William is good about calling when heʼs on his way home from somewhere, so I started listening for my phone to ring around 8:00. I was getting pretty hungry, too, but I didnʼt want to start eating dinner if William were on his way home. At 8:15, I put my phone in my pocket to make sure that I didnʼt miss the call and started munching on some of those ridiculously tasty watermelon candies that my sister brings me from the BYU Bookstore because I canʼt find them here. At 8:30, I pulled my phone out to make sure that I hadnʼt somehow missed a call. And then I started to worry. Five minutes of little worries (I hope heʼs OK. Should I call?) and still no phone call.

Then the elaborate scenarios started coming. Hereʼs a taste.

  1. His meeting ran late. (But no way. What church meeting runs late? He said 8:30!)
  2. Theyʼre having car trouble and are stranded by the interstate somewhere. (But he wouldʼve called, right? I couldʼve gone to pick them up, easy.)
  3. Theyʼve been in a car accident and are on their way to the hospital. (Hmm, I canʼt really find anything flawed with that one because itʼs hard to call when youʼre in the back of an ambulance strapped to a gurney.)
  4. The church is in a not so nice part of town, so an armed gang entered the church and they are all being held hostage until someone can meet their demands. (OK, do these robbers think that Mormons actually have money to pay a ransom?
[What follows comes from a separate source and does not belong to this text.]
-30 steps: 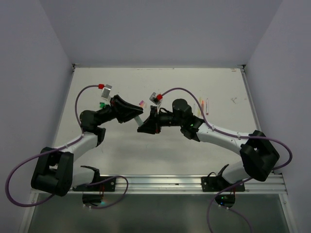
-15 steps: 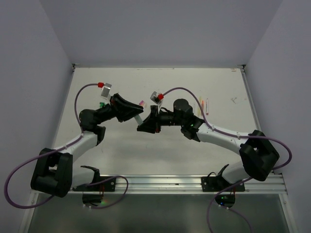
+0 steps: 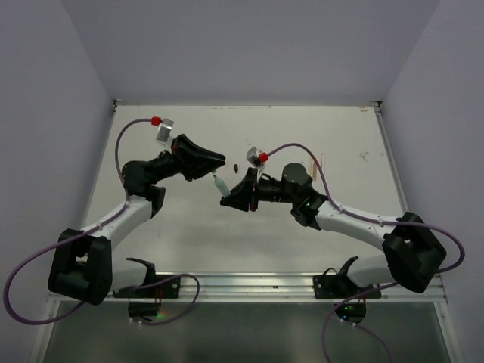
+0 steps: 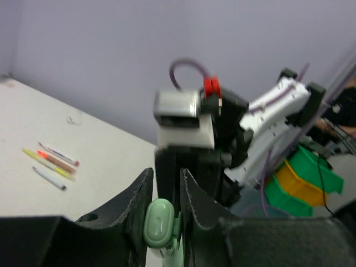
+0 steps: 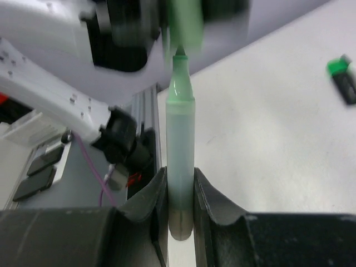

Uh oh!)
  5. William is dead (inexplicably, but remember, this is my brain telling the story here), and Iʼm going to have to raise my child alone. (Likely. Otherwise, he wouldʼve called by now! And then I started thinking about the first 10 minutes of the new Star Trek movie. Sigh.)

And so my thoughts continued in a similar vein until 8:50 when I thought, “Meeting be darned. Iʼm checking on him,” and sent him a text message. My phone rang just a few minutes later, and William said, “My meeting ran late, and then my ride had to stick around for a few minutes to discuss private elderʼs quorum business. Iʼm on my way home now.” Whew. “I love you.” 20 minutes later, he showed up, nary a scratch, bandage, or gunshot wound in sight. All was well.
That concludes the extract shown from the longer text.